Originalism in law is the theory that the meaning of the Constitution does not change except when the text changes. That is, every change in Constitutional meaning must be accompanied by a change in the words.

A related view is that the meaning of the Constitution is what its authors meant by it. This view is necessarily a version of Originalism, but not all Originalisms entail this. (More on that later!)

Objections Considered

Some objections to Originalism are worth considering, not because they are particularly good objections, but because they help to clarify what Originalism actually is.

Objection 1: The original meaning of the Constitution is outdated.

Response: This is irrelevant because we have amendments.

In fancier language, this objection mistakes the originality in question. An Originalist looks primarily to the meaning of the Constitution at the time of the Founding not because that part of the text is more sacred than its amendments, but because that’s when most of the text was written, adopted, and first read. When interpreting the 14th Amendment, however, he looks to the 1850s and 1860s. For the 26th, he looks to the 1970s. Being a good Originalist does not mean being stuck in 1787; it means looking to the original meaning of all the relevant parts of the constitution when they were written.

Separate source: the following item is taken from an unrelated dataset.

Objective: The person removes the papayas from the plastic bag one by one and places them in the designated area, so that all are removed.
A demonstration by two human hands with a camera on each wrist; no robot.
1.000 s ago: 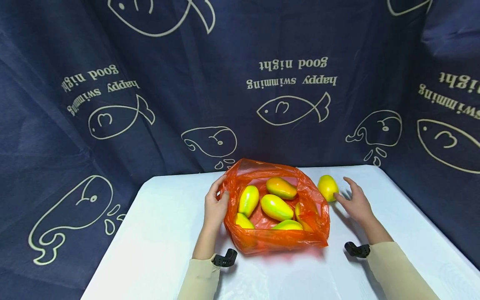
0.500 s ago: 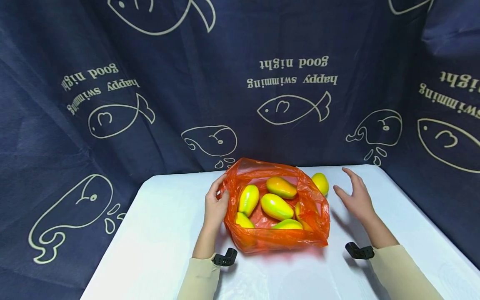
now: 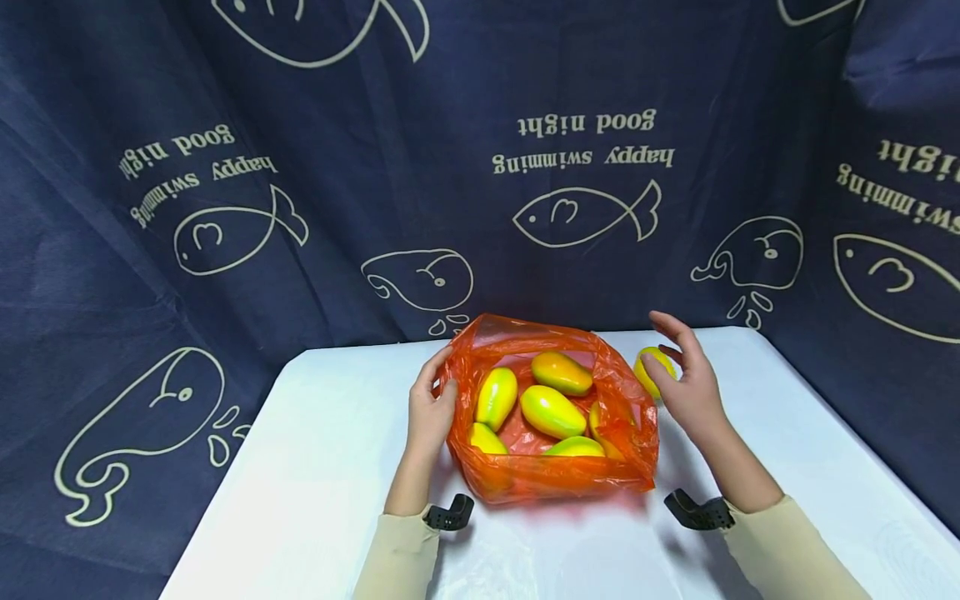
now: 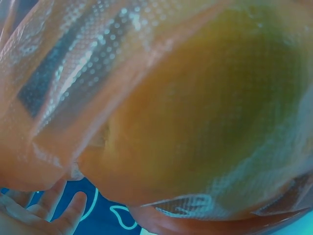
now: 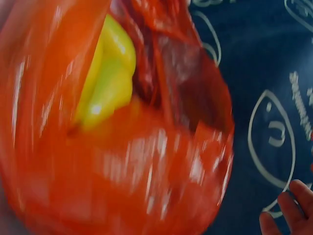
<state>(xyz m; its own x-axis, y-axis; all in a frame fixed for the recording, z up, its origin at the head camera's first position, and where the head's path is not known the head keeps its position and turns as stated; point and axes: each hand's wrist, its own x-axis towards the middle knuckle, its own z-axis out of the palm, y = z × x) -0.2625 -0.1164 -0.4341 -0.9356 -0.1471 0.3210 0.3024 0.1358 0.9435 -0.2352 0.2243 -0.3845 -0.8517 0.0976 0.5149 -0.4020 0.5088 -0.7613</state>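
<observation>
A translucent red-orange plastic bag (image 3: 555,479) stands on the table with its mouth wide, holding several yellow-green mangoes (image 3: 552,412). My left hand (image 3: 431,408) rests against the bag's left side, fingers reaching along its edge. In the left wrist view, the thumb (image 4: 74,209) stands apart from the film, and the other fingertips are partly hidden behind it. My right hand (image 3: 692,385) is just right of the bag, thumb and fingers spread in a C. Beside and partly behind it is a loose yellow fruit (image 3: 654,372); whether they touch cannot be told.
The white table (image 3: 322,467) ends at a dark blue curtain (image 3: 420,167) printed with fish, whales and lettering. Each wrist wears a black camera band, the left band (image 3: 452,513) near the bag's front left corner and the right band (image 3: 697,510) to its front right.
My right hand first drew back slightly from the loose fruit, then came left and forward over it. The fruit shifted left, then slightly right. The left hand and the bag stay put.
</observation>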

In a sense, all citizens are potential, indirect authors of the Constitution; we choose the federal and state representatives who select the original meaning of the next addition to the Constitution.

Objection 2: It’s too hard to know what was in the mind of the authors.

Response: The original meaning of nearly any text can take some work to understand. If it’s ever unclear in a problematic way, we can clarify the matter by adding an amendment because we can be the authors.

Also, this objection applies only to the usefulness of the claim that meaning is located here or there, and doesn’t affect its truth. (It’s hard for me to know what sort of rocks are a mile under my house, but that doesn’t make the sentence “There are granite rocks a mile under my house” either true or false.)

Objection 3: The Founders envisioned the laws applying in different ways than we now know to be necessary.

Response: If these applications are part of the meaning of the text, then this is Objection 1 again. If these applications are not part of the meaning, then this is not an objection to Originalism, but some (perhaps very good) advice on how to apply it.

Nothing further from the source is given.